[Information supplied]:
:::::

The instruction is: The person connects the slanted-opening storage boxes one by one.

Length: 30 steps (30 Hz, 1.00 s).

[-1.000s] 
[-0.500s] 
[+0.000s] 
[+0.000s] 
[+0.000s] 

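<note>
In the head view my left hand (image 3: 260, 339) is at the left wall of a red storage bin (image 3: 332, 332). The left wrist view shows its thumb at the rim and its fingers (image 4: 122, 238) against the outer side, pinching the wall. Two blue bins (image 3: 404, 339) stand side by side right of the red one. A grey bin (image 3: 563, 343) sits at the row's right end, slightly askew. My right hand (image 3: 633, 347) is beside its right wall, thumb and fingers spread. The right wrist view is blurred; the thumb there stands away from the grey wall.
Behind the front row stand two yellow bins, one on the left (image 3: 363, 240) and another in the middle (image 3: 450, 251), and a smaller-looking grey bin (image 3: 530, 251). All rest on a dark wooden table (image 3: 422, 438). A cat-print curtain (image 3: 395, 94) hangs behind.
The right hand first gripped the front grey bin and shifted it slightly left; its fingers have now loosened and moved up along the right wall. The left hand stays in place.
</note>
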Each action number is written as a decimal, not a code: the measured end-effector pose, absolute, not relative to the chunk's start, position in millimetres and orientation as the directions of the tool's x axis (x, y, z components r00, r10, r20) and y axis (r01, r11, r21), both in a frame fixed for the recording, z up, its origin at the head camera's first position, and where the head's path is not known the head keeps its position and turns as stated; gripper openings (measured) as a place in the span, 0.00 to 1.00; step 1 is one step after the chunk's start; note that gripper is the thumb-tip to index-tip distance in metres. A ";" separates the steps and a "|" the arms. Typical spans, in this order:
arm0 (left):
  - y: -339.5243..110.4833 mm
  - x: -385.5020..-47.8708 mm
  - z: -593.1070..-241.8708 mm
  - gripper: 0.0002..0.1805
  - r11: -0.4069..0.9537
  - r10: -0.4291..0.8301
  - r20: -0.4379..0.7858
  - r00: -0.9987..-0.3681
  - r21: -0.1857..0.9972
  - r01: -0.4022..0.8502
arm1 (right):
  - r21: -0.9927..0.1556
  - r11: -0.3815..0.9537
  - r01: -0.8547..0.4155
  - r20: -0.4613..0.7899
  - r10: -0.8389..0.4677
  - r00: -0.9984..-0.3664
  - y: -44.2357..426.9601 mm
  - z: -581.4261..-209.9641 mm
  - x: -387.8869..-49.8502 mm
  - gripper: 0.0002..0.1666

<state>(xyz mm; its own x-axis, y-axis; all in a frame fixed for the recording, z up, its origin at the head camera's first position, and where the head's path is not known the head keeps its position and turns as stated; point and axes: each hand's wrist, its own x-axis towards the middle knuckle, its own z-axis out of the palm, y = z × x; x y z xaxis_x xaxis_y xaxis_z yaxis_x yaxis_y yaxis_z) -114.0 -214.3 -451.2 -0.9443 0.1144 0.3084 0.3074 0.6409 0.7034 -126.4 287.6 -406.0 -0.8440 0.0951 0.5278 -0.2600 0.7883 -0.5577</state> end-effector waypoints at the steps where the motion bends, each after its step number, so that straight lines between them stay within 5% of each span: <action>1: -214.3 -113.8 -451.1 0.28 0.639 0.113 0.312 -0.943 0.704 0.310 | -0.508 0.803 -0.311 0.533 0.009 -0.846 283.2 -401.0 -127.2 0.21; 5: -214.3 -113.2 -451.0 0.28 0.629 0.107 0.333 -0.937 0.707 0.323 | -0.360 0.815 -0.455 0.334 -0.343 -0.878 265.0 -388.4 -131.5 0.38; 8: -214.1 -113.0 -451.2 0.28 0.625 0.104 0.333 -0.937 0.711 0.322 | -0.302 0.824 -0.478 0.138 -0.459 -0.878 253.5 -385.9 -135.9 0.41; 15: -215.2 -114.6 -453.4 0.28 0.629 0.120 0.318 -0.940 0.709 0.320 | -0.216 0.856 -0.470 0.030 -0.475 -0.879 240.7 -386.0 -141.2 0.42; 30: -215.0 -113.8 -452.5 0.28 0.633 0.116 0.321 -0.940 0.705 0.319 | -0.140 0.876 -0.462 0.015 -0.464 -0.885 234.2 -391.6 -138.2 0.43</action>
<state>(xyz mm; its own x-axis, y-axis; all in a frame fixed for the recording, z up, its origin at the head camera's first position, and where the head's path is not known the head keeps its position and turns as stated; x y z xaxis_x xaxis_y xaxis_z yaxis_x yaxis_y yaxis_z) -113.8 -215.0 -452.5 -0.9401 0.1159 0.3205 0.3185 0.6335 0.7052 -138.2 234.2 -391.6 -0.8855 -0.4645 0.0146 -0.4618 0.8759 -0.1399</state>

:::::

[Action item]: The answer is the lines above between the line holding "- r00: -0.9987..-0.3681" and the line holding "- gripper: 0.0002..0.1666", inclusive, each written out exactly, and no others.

[Solution below]:
  - r00: -0.9987..-0.3681
  - r21: -0.1857..0.9972
  - r01: -0.4022..0.8502
arm1 (right):
  - r21: -0.9927..0.1556
  - r11: -0.3815..0.9537
  - r01: -0.8547..0.4155
  - r20: -0.4613..0.7899
  - r10: -0.8389..0.4677
  - r00: -0.9984..-0.3664
  - y: -44.2357..426.9601 mm
  - z: -581.4261..-209.9641 mm
  - x: -387.8869..-49.8502 mm
  - gripper: 0.0002..0.1666

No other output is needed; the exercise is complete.